**PROBLEM DESCRIPTION**
Begin at the line containing "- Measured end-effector" in the data below and go on through the line containing "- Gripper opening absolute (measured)", repeating each line exactly; include both ends and no other line.

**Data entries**
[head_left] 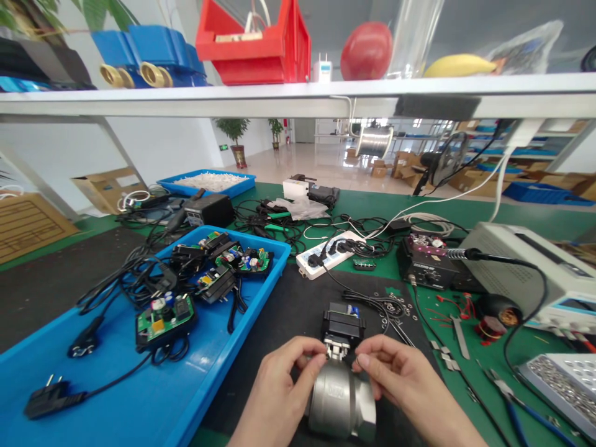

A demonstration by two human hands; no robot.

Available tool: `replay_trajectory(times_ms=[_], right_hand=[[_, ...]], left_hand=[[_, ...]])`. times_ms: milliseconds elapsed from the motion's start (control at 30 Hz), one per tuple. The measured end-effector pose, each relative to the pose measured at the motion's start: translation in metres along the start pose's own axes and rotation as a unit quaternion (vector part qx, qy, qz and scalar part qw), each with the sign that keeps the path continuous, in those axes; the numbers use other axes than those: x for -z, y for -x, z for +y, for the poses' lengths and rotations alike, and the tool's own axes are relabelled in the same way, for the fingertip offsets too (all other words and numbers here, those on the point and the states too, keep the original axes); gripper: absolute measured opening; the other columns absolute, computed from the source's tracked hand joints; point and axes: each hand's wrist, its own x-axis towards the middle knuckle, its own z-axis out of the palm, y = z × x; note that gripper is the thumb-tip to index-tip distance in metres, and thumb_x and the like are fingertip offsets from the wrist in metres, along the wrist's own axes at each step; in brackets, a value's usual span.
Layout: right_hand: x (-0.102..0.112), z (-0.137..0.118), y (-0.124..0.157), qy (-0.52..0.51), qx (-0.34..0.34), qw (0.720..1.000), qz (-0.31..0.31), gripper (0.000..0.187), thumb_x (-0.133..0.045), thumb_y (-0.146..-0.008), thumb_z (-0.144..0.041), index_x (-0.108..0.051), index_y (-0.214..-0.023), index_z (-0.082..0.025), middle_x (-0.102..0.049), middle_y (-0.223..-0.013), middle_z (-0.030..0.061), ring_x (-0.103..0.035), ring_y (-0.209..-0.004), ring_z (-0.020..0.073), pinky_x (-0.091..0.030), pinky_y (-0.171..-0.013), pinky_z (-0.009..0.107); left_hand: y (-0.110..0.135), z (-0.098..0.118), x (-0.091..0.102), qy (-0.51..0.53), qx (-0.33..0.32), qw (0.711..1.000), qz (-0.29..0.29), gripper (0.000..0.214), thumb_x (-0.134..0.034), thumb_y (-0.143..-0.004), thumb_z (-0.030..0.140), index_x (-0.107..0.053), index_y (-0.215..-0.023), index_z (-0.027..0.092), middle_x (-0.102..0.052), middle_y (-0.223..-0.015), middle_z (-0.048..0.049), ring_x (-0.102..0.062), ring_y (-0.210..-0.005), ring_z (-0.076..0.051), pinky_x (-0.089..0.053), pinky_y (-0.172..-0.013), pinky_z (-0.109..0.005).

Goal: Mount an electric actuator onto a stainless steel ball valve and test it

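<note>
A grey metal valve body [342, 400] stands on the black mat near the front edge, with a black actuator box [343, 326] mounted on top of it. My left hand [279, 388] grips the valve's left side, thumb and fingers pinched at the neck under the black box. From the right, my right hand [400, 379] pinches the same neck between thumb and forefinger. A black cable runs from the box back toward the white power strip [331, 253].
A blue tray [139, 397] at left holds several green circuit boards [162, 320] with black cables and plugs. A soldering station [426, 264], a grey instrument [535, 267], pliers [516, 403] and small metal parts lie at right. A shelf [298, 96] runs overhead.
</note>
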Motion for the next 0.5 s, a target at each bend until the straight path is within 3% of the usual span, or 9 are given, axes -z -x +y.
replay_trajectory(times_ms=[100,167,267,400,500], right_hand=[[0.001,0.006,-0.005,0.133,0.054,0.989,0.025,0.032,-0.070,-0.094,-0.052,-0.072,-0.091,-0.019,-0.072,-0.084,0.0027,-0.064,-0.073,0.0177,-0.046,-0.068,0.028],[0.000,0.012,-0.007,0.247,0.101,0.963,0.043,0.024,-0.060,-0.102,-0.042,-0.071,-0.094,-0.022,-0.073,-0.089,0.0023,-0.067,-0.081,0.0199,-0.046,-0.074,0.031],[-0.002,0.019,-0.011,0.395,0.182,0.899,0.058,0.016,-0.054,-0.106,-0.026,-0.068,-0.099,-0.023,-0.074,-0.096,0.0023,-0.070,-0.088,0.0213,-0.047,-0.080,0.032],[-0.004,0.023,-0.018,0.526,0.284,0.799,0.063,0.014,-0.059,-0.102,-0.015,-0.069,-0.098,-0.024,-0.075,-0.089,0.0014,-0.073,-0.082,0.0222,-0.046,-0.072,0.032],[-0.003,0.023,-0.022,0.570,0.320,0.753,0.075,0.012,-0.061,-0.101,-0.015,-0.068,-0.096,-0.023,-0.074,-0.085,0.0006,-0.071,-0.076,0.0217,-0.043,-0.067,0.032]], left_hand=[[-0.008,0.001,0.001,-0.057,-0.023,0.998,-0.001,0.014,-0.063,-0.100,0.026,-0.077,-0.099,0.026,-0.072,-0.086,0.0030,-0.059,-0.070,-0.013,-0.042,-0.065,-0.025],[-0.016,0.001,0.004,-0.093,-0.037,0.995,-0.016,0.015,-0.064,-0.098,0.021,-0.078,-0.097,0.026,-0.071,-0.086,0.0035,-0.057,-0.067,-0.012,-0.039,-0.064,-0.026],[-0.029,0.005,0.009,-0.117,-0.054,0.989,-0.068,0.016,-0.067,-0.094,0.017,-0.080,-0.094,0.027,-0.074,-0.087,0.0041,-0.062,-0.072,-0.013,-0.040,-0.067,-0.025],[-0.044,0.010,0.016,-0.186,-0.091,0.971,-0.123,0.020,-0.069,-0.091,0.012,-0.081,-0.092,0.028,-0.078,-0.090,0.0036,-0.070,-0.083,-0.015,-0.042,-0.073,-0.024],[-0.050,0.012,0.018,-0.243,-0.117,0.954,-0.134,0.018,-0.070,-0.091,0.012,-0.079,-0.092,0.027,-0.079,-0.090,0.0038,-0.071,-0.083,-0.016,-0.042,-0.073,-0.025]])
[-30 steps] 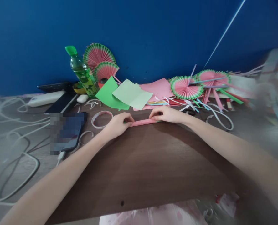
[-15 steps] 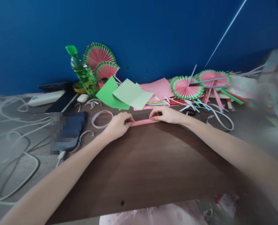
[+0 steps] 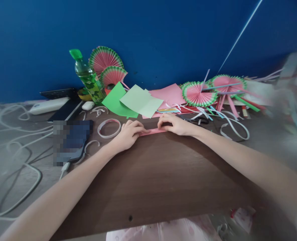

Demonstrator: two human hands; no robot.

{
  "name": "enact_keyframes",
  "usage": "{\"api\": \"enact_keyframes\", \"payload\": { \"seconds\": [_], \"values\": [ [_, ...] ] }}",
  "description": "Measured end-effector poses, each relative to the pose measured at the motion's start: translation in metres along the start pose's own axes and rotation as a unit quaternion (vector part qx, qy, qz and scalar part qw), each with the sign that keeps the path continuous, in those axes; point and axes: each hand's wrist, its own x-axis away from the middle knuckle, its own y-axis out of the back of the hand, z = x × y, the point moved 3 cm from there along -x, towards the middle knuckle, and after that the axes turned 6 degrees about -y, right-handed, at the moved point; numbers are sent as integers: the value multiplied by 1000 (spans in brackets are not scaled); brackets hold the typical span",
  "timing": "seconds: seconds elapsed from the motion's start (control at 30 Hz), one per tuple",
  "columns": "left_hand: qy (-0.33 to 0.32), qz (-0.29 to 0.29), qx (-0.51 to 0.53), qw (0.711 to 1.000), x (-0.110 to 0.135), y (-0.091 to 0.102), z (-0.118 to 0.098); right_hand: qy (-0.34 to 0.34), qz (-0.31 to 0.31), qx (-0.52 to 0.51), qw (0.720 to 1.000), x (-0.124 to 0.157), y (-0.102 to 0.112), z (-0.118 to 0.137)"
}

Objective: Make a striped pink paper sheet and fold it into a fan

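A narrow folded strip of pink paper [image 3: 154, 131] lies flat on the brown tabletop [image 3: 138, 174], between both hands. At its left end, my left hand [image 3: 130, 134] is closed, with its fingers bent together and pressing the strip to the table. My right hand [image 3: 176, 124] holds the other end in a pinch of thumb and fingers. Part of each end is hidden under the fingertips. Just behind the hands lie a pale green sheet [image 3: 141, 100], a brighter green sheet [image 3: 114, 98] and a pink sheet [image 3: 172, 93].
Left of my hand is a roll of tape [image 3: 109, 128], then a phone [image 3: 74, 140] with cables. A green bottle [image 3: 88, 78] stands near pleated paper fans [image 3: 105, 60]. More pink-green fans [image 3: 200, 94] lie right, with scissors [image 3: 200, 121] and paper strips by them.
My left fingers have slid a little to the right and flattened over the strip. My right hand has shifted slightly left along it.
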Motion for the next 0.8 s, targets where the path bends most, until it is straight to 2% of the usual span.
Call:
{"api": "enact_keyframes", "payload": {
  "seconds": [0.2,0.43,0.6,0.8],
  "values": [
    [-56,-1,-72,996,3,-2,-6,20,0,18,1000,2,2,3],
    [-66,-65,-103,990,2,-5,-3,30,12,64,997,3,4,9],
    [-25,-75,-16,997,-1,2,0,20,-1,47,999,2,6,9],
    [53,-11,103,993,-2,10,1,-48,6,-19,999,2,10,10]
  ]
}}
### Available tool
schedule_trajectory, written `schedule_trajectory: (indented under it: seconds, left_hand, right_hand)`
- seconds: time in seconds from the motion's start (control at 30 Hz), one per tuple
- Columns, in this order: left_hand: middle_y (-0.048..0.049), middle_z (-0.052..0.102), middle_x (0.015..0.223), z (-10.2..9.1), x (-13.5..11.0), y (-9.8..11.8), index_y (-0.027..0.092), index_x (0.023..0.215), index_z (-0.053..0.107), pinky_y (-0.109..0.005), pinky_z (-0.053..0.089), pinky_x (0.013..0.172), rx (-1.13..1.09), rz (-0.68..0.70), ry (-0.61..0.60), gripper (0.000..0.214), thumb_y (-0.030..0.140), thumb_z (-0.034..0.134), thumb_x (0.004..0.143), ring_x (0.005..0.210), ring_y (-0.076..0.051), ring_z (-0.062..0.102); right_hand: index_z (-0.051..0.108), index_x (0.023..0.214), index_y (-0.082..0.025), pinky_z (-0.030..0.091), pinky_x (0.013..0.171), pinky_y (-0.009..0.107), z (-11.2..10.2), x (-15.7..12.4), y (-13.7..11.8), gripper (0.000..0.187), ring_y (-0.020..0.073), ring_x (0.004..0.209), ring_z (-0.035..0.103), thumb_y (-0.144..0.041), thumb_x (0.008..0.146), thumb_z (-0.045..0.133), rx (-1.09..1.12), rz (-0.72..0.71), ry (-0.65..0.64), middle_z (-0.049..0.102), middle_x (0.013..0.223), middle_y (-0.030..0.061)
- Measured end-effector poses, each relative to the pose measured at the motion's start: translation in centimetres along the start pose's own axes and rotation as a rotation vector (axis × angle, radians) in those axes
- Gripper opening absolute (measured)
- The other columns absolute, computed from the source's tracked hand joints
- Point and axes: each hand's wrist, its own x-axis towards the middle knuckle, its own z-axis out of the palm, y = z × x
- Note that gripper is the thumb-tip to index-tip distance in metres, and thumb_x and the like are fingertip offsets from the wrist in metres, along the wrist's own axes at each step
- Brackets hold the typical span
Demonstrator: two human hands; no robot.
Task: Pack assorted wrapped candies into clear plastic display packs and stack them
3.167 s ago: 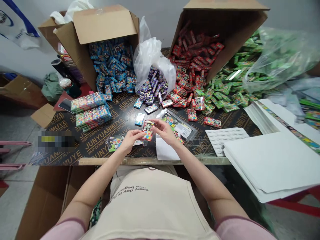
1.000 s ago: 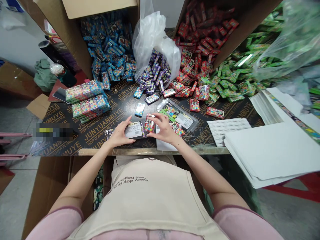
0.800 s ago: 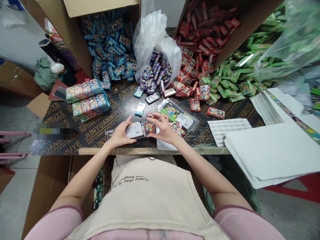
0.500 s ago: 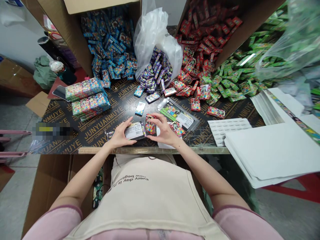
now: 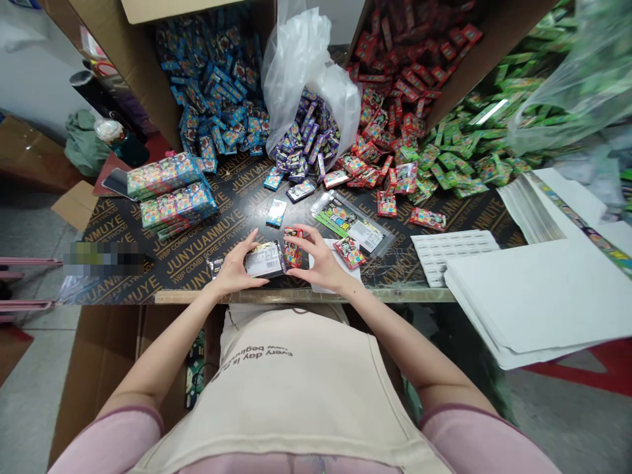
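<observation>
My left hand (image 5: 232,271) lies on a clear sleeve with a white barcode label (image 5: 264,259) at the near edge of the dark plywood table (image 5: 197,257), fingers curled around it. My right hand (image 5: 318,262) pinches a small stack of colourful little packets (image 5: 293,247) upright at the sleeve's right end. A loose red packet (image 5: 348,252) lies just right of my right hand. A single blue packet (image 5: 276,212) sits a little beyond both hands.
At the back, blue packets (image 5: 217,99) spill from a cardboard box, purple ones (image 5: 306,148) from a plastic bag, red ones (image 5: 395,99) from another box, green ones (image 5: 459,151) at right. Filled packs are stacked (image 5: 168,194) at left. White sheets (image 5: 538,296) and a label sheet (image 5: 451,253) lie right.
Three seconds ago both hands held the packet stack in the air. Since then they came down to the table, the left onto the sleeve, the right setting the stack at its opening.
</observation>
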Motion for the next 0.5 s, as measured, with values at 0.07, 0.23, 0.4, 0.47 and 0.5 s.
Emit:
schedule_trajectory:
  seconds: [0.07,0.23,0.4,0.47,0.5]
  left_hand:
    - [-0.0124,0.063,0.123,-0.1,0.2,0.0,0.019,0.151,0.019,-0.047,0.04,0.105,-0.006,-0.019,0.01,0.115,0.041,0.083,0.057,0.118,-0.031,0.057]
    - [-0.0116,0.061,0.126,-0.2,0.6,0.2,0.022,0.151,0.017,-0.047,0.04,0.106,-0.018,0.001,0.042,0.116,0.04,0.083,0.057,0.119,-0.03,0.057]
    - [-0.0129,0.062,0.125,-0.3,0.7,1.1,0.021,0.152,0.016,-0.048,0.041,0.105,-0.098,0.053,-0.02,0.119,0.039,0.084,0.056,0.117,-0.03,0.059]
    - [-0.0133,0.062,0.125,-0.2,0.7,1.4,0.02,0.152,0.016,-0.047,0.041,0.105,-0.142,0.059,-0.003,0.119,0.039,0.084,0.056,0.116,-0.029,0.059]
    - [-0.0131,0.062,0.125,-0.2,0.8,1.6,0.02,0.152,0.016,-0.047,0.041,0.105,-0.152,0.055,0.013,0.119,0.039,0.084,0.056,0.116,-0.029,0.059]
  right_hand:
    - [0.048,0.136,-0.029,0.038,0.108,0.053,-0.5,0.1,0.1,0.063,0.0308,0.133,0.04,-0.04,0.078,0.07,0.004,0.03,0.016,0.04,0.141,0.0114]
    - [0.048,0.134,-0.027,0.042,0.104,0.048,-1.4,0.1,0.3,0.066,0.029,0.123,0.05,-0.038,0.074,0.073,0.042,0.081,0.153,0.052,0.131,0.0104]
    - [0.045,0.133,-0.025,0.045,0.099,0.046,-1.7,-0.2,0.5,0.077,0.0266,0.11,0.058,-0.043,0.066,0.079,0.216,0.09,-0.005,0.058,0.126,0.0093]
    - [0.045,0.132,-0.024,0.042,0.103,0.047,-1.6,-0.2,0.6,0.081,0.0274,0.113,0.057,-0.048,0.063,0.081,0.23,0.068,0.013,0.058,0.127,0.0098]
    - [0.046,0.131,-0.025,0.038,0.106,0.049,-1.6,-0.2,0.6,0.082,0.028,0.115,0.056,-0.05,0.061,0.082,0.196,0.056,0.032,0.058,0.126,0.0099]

**OUTPUT OF THE EXERCISE**
- Measured end-effector poses, each relative to the pose measured at the motion's start: translation in centimetres along the start pose's own axes and rotation as a rotation vector (axis × angle, radians) in those axes
- Gripper opening absolute (measured)

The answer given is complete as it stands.